Attached files
UNITED STATES
SECURITIES AND EXCHANGE COMMISSION
Washington, D.C. 20549
FORM 8-K
CURRENT REPORT
Pursuant to Section 13 or 15(d) of the Securities Exchange Act of 1934
Date of Report: November 18, 2013
MEDINA INTERNATIONAL HOLDINGS, INC.
-----------------------------------
(Exact name of registrant as specified in its charter)
Colorado 000-27211 84-1469319
------------------------------------- ---------------------- ---------------------------------
(State or other jurisdiction of (Commission File (IRS Employer Identification
incorporation) Number) Number)
1802 Pomona Rd., Corona, CA 92880
---------------------------------
(Address of Principal Executive Offices) (Zip Code)
(909) 522-4414
--------------
Registrant's telephone number, including area code
(Former name or former address, if changed since last report)
Check the appropriate box below if the Form 8-K filing is intended to
simultaneously satisfy the filing obligation of the registrant under any of the
following provisions:
[ ] Written communications pursuant to Rule 425 under the Securities Act (17 CFR 230.425)
[ ] Soliciting material pursuant to Rule 14a-12 under the Exchange Act (17 CFR 240.14a-12)
[ ] Pre-commencement communications pursuant to Rule 14d-2(b) under the Exchange Act (17 CFR 240.14d-2(b))
[ ] Pre-commencement communications pursuant to Rule 13e-4(c) under the Exchange Act (17 CFR 240.13e-4(c))
SECTION 4 - MATTERS RELATED TO ACCOUNTANTS & FINANCIAL STATEMENTS
Item 4.01 - Changes in Registrant's Certifying Accountant.
On October 28, 2013, Medina International Holdings, Inc.'s ("the Company") Board
Directors approved the replacement of the Company's independent registered
public accountant, Ronald Chadwick, PC, due to his retirement.
On October 28, 2013, the Board of Directors of the Company approved the
engagement of new auditors, Goldman, Kurland and Mohidin, LLP, of Encino,
California to be the Company's independent registered public accountant. No
audit committee exists, other than the members of the Board of Directors.
The action to engage new auditors was approved by the Board of Directors. No
audit committee exists, other than the members of the Board of Directors.
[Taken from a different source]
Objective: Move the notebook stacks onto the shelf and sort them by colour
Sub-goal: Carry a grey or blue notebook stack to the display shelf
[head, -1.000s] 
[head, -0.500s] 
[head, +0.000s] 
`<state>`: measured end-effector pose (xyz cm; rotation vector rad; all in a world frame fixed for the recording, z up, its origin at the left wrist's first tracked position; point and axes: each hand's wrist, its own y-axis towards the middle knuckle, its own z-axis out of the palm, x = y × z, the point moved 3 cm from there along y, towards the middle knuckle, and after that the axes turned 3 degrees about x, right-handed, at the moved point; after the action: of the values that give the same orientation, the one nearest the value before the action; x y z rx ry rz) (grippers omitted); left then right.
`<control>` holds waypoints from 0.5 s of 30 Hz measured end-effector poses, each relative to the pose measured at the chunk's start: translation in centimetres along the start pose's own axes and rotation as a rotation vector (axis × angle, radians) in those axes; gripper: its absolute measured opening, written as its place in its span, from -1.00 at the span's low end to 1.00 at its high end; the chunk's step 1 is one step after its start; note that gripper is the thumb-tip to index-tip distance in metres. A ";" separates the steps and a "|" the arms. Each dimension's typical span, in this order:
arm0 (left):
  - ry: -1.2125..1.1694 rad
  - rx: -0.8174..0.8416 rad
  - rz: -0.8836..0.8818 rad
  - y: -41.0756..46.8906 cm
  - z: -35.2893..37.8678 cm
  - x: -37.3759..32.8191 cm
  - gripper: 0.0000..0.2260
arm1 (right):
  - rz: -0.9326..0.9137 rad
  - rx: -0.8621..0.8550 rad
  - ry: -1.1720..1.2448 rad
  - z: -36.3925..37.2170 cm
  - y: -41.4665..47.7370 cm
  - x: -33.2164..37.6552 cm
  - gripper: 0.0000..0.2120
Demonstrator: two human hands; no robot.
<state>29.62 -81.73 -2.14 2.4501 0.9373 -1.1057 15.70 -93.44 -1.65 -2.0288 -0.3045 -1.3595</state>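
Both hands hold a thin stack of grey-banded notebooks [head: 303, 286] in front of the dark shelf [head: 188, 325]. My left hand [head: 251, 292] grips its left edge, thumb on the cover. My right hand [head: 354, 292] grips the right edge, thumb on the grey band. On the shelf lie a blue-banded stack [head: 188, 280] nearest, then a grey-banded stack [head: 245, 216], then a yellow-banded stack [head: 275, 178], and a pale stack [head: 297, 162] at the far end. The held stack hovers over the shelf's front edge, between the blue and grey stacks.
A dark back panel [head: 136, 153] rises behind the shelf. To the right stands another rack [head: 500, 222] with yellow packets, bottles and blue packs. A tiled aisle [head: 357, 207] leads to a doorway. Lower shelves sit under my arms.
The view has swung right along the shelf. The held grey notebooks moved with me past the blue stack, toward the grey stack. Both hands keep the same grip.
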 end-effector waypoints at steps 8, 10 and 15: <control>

In connection with audit of fiscal years ended April 30, 2013 and 2012 and the
cumulative period of May 1, 2013 through July 31, 2013 and through the date of
termination of the accountants, no disagreements exist with the former
independent registered public accountant on any matter of accounting principles
or practices, financial statement disclosure, internal control assessment, or
auditing scope of procedure, which disagreements if not resolved to the
satisfaction of the former accountant would have caused them to make reference
in connection with their report to the subject of the disagreement(s).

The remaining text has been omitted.